COUNTING ON THE WORLD
An annual report on building modern data systems for sustainable development
How can national statistics systems evolve to leverage the data revolution?
There is no one right way to go about harnessing the data revolution for sustainable development, and there is not one perfect statistical system. The process of bringing on board a wide range of actors, each using different methodologies and approaches to produce, analyze, curate and disseminate data, will be messy and challenging.
In this annual report, TReNDS highlights progress and interrogates emerging methods. It revolves around four key themes:
Data to help achieve sustainable development
2. The data we need
Understanding the past, present and future
3. Actors and incentives in the current data landscape
4. Achieving a modern data system
Breaking down institutional barriers and fostering new partnerships
5. Counting on the world
A roadmap for urgent action
Using academic inputs to model estimates and help to fill data gaps
The term “data revolution” is ubiquitous. Over the last five years, we have heard time and time again about the potential of new technologies and big data to transform the way we do business within both the private and public sectors. But the need for new approaches was brought into sharp relief during the negotiations on the new global sustainable development agenda.
Unfortunately, much of the data required to monitor this new agenda is unavailable. Issues relating to quality, timeliness, human and financial capacity, and lack of standardized methodologies all hamper our ability to comprehensively track this important agenda. Financial investment in statistical systems is urgently required to help rectify these problems, but we also need to harness the so-called “data revolution,” bringing in private companies and other data innovators from academia, civil society and multilateral institutions to develop new technologies and approaches to monitoring sustainable development.
In September 2015, 193 heads of state and government agreed to set the world on a path to a more sustainable future by adopting the Sustainable Development Goals (SDGs) via the 2030 Agenda for Sustainable Development.
These goals are extraordinary; they represent the greatest consensus of the global international community since the signing of the Universal Declaration of Human Rights.
But they are also ambitious.
Each goal will require considerable investment by each and every government. Each will require strong political will. And each will require new technologies, data, and innovation.
Monitoring the Past: Tracking our progress on sustainable development requires huge quantities of data. The indicators of the SDGs will come from a wide array range of data sources and tools including censuses, household surveys, civil registration and vital statistics systems, administrative data systems, and environmental data such as geospatial imagery.
Managing the Present: Fundamentally, data for sustainable development should help governments to effectively manage their resources, services and responsibilities so as to provide the best possible support and protection for their citizens and the natural habitat. Data should serve as an administrative tool supporting governments to make judicious decisions about where and how to direct attention and resources. But to be a helpful tool, data needs to be both timely and relevant.
Planning for the Future: A key imperative of sustainable development is to protect the Earth’s natural resources for future generations, ensuring that we do not deplete natural stocks at a rate that cannot be replenished. Managing these risks and the increased incidence of natural disasters arising from extreme weather requires that we use data to analyze past trends and predict future scenarios. Tools for forecasting or modeling future scenarios are needed to make this possible.
There is a wide range of expertise required for comprehensive SDG planning, management and monitoring. Classically trained statisticians may be experts at conducting surveys or censuses, but they are less likely to have expertise in administrative data collection and analysis within a given sector – such as interpreting satellite imagery or geographic information systems (GIS) – or forecasting.
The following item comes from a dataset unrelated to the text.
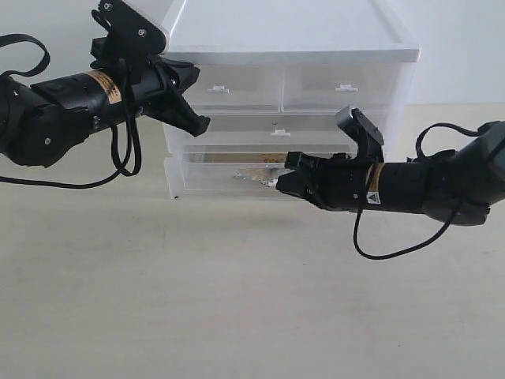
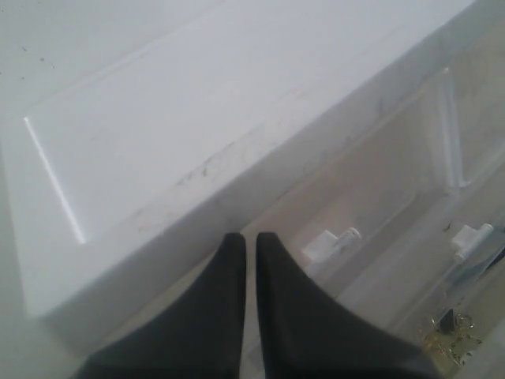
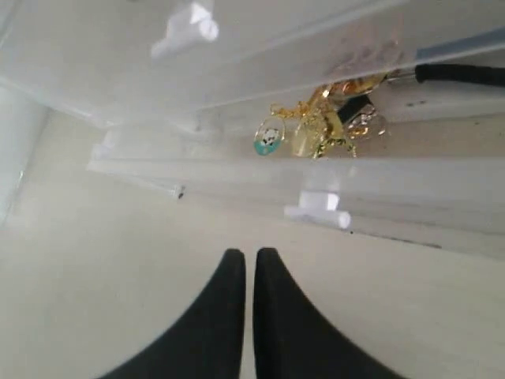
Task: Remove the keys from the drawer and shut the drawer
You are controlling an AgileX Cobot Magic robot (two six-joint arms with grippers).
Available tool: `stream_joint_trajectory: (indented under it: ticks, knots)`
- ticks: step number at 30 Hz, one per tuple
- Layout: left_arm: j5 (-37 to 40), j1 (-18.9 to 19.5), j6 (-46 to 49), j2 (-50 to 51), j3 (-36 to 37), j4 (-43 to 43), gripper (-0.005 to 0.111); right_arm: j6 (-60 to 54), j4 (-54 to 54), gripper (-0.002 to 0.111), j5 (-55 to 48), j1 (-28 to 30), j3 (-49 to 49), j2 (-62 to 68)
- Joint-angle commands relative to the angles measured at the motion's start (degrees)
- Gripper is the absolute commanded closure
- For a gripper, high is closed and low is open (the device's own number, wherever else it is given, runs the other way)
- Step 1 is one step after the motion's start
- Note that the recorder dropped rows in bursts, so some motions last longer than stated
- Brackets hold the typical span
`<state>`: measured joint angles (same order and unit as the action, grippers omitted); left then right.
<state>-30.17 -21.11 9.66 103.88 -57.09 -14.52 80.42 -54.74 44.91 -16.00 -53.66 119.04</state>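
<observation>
The keys (image 3: pixel 325 118) are a gold bunch with a small round charm (image 3: pixel 268 138), lying inside the drawer (image 3: pixel 410 181) and seen through its translucent front. In the exterior view the keys (image 1: pixel 254 175) show faintly in the drawer (image 1: pixel 209 178), the lowest tier. My right gripper (image 3: pixel 250 254) is shut with nothing in it. It hovers over the table just in front of the drawer's white tab handle (image 3: pixel 319 207). In the exterior view my right gripper (image 1: pixel 279 179) sits at the drawer's front. My left gripper (image 1: pixel 202 122) is shut and empty at the unit's upper left corner.
The white three-tier unit (image 1: pixel 292 35) stands at the back of the beige table (image 1: pixel 237 300). Its flat top (image 2: pixel 197 118) fills the left wrist view, with my left gripper (image 2: pixel 248 237) over its front edge. Near it is a top drawer's tab handle (image 2: pixel 331 243).
</observation>
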Motion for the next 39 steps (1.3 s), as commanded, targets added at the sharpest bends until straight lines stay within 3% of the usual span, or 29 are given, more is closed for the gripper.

The range of expertise required can sometimes be gathered from across government, with the NSO undertaking the census and surveys, ministries of environment or agriculture interpreting satellite data and using GIS, and different sectoral ministries compiling administrative data. Still, more often than not (and particularly in countries with low government capacity), these kinds of national statistics need to be gathered in partnership with nongovernmental actors who can provide additional expertise or resources.
There are a number of challenges to establishing modern data systems and broad data partnerships for monitoring and attainment of the SDGs. Challenges include differing incentives; capacity issues; a lack of formalized spaces for multi-stakeholder engagement; differing standards and rules about data sharing; and varying levels of resources. This section highlights four pathways to overcoming institutional roadblocks, presenting practical suggestions that aim to challenge the status quo. It also includes illustrative case studies to show groundbreaking initiatives already underway.
A 21st-century data system that is fit for purpose to both monitor and achieve the SDGs will need to help us plan and prepare for the future, manage and govern more effectively, and track our progress to ensure we stay on course to meet our objectives. This requires a new approach to data and information systems that places data at the heart of government. An evidence-based approach to decision-making is vital if we are to meet the wide-ranging and ambitious SDGs within the remaining years available.